For combined runs, it is recommended to give an explicit name so it easier to match when plotting using [plot](plot.md)

::::{seealso}
For reducing the number of clusters via post-clustering parameter binning, see [`bin`](bin.md).
::::

## All Arguments

| Flag | Type | Default | Description |
|---|---|---|---|
| `-o`, `--output-parquet` | `str` | *required* | Path to output `.parquet` file |
| `--noise-selection` | `str` | `min-value` | Which noise realization to use: `min-value`, `min-nll`, or an integer index |
| `--max-ns` | `int` | all | Maximum number of noise realizations |
| `--no-images` | flag | `False` | Skip rendering mollview images (faster) |
| `--combine` | flag | `False` | Merge all matched dirs into one entry |
| `--name` | `str` (list) | auto | Display names for run groups |
| `--max-size` | `int` | unlimited | Max entries per parquet file (splits into numbered files) |

Plus all [common arguments](index.md#common-arguments) (`-n`, `-r`, `-ird`, etc.).

## Output

The output is a `.parquet` file (powered by HuggingFace `datasets`) containing one row per matched run group.

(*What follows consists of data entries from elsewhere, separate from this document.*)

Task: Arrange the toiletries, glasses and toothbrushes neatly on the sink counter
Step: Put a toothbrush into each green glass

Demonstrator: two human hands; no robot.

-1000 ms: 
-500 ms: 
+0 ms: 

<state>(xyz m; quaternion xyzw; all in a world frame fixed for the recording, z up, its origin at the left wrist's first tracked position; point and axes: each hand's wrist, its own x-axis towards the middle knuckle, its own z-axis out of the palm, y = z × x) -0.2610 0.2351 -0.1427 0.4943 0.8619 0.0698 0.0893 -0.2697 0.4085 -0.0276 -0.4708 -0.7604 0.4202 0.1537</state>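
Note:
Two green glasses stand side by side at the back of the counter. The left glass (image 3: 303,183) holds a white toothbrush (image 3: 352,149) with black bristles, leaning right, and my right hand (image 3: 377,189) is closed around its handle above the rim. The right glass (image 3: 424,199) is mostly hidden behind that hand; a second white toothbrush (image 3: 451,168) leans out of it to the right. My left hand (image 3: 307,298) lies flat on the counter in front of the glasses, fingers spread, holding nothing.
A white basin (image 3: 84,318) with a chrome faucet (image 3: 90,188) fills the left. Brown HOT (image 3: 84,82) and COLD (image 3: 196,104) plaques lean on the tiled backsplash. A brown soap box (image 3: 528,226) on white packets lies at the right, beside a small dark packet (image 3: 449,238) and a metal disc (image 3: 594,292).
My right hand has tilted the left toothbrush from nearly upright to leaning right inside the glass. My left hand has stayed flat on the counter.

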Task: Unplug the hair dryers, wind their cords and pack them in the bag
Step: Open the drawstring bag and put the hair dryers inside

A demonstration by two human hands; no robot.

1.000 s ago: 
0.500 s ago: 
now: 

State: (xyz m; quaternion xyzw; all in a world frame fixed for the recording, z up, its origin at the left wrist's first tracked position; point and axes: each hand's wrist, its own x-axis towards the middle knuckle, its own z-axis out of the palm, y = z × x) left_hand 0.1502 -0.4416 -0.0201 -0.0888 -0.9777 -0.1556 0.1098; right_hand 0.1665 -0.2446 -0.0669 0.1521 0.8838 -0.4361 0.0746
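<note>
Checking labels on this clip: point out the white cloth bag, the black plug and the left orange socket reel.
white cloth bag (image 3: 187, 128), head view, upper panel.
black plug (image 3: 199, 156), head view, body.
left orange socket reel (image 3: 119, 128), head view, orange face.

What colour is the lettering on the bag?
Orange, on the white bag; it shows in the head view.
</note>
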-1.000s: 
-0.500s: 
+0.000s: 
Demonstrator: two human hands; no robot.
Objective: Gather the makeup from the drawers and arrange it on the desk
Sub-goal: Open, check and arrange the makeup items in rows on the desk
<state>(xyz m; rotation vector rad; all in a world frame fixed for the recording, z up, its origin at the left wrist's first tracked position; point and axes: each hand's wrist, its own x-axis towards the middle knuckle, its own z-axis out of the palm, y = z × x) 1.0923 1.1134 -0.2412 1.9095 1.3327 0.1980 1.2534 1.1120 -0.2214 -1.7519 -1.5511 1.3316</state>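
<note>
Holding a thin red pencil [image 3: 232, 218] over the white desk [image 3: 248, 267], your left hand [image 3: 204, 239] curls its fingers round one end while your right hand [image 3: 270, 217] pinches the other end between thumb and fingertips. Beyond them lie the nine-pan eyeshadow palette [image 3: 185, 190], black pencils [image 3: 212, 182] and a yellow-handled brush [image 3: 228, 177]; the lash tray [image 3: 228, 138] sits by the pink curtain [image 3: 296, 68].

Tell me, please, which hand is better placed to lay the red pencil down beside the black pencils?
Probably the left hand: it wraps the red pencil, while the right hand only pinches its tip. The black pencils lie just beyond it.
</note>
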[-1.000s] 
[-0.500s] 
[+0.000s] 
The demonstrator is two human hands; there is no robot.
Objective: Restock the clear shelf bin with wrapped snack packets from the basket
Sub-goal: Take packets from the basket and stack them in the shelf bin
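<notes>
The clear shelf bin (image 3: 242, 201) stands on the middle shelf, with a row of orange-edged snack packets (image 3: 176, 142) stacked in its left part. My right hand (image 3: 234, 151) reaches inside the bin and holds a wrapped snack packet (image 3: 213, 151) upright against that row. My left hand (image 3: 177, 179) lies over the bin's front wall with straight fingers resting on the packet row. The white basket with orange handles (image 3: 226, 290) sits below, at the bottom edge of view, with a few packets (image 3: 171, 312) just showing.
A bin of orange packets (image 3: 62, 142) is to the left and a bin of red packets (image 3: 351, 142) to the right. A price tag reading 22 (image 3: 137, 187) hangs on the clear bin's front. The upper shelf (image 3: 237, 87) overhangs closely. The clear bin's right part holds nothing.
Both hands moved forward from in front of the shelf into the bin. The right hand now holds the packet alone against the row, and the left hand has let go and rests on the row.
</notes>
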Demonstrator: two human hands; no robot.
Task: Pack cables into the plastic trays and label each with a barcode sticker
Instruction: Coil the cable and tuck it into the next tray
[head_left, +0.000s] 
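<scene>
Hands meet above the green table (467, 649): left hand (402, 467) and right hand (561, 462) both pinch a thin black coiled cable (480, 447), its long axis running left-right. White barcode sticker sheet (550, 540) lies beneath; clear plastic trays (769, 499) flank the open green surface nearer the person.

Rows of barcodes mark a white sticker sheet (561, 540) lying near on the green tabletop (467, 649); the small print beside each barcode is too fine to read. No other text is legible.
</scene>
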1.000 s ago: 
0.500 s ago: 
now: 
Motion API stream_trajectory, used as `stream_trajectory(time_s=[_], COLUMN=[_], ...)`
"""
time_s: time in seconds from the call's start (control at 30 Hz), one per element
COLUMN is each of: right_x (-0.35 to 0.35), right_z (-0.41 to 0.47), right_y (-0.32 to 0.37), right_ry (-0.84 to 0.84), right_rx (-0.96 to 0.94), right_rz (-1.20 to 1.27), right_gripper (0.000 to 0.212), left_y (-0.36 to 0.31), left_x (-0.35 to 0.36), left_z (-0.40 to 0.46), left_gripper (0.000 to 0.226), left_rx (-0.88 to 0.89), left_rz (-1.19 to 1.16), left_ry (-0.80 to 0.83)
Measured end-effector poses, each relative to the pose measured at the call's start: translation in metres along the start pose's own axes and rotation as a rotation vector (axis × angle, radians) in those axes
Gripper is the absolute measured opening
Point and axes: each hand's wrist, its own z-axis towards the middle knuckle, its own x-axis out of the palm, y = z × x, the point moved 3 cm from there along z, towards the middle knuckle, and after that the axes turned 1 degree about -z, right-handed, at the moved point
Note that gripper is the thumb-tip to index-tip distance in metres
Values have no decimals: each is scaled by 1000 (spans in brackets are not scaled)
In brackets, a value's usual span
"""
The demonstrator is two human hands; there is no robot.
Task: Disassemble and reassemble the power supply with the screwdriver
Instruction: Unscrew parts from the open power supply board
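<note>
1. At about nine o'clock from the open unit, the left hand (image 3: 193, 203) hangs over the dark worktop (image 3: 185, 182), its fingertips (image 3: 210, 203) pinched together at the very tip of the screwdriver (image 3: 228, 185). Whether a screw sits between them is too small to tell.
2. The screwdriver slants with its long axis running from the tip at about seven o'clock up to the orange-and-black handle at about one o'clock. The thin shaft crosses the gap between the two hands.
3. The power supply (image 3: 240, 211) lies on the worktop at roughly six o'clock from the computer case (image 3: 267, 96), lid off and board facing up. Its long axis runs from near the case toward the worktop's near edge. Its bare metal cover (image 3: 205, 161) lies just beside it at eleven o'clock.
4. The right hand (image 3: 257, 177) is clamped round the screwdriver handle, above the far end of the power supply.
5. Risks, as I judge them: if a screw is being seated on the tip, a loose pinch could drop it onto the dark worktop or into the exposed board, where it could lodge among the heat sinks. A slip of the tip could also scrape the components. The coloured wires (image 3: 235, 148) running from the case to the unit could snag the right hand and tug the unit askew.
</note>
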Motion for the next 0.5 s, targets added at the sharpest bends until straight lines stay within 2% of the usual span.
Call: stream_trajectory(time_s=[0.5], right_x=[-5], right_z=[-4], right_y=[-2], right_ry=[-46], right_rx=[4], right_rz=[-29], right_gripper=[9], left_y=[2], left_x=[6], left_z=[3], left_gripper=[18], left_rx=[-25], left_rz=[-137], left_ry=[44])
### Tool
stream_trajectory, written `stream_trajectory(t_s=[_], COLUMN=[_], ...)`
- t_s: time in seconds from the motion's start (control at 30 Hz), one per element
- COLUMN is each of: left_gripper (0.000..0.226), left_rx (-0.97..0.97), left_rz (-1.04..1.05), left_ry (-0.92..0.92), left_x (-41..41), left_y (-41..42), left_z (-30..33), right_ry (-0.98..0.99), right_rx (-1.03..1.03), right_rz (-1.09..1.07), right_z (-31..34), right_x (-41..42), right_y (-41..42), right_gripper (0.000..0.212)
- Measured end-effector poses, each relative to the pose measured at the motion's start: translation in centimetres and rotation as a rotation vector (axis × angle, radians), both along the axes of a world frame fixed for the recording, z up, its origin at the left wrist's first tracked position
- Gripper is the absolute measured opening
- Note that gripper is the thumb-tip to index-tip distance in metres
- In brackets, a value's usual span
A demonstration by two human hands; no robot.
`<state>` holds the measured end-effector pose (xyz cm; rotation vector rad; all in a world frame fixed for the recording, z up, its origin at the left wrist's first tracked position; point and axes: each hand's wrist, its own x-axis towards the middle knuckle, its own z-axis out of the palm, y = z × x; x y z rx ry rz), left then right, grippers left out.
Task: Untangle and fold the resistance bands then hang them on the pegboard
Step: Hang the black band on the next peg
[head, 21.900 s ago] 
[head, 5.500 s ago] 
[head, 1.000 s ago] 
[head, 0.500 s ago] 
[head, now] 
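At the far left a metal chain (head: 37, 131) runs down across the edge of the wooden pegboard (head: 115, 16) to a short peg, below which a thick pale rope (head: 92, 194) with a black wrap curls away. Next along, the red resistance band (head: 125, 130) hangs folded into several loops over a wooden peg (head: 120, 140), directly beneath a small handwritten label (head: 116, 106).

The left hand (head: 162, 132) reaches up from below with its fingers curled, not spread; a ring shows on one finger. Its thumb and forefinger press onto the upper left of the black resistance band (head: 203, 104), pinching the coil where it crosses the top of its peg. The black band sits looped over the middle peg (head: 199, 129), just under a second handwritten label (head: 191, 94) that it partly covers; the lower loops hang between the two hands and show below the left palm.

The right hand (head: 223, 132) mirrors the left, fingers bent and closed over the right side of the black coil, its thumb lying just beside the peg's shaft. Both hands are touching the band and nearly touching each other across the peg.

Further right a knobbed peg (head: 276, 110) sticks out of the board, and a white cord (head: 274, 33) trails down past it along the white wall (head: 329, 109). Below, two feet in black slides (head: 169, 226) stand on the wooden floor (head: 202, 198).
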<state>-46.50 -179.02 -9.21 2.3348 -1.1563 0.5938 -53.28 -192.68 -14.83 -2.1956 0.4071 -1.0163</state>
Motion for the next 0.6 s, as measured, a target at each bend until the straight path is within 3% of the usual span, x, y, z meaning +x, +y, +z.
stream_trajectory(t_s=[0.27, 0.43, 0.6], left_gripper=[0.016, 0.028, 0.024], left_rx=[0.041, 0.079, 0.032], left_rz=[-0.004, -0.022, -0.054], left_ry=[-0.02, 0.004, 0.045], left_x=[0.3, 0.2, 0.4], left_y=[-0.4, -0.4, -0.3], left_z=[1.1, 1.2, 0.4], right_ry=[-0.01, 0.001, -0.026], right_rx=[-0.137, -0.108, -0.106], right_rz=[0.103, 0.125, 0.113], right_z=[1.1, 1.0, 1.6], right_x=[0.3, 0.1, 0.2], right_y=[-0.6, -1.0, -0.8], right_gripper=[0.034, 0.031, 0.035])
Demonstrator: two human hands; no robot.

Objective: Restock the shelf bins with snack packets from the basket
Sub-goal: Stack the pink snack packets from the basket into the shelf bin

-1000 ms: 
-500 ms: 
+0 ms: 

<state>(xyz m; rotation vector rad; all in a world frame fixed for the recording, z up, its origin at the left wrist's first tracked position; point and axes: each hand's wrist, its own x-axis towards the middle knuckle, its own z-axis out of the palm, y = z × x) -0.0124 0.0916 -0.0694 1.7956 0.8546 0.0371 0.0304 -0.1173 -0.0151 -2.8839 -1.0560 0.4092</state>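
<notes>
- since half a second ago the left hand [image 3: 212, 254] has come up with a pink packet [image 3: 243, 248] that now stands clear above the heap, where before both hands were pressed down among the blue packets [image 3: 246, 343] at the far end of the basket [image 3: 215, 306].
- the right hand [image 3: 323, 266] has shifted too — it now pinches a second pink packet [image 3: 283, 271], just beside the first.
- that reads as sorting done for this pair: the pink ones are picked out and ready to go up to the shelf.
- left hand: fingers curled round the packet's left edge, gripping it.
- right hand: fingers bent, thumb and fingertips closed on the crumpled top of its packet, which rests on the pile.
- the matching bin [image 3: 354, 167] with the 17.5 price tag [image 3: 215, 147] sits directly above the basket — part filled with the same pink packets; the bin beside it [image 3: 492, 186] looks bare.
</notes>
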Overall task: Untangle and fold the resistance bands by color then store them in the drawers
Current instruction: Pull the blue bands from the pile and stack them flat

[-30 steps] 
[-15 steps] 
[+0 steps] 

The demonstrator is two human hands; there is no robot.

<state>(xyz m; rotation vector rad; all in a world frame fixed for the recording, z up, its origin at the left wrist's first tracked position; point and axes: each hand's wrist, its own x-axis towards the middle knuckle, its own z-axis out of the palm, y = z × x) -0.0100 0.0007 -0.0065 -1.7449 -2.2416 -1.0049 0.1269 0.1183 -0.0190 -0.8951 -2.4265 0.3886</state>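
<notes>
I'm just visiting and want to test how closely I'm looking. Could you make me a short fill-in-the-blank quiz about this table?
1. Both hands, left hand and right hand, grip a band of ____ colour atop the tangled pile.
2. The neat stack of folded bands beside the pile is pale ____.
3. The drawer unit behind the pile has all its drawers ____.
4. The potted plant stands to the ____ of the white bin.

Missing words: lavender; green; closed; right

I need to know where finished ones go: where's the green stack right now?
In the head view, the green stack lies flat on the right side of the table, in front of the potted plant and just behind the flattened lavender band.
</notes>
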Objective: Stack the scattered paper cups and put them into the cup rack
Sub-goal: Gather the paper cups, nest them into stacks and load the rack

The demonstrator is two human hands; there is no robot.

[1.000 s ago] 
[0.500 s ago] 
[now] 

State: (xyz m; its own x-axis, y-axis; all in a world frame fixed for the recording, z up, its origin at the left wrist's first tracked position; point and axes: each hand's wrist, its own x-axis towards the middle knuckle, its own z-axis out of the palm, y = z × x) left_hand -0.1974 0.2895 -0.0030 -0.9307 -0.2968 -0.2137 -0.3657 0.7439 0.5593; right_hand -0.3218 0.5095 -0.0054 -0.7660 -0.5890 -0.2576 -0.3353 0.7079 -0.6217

Each row stores:

- CMB reconstruction maps and patch assignments
- Power spectra ($C_\ell^{BB}$ observed, templates, residuals)
- $r$ estimation (best fit, confidence bounds, likelihood curve)
- Systematic and statistical residual maps
- Foreground parameter maps ($\beta_d$, $T_d$, $\beta_s$)
- Metadata (keyword, number of clusters, NLL, mask info)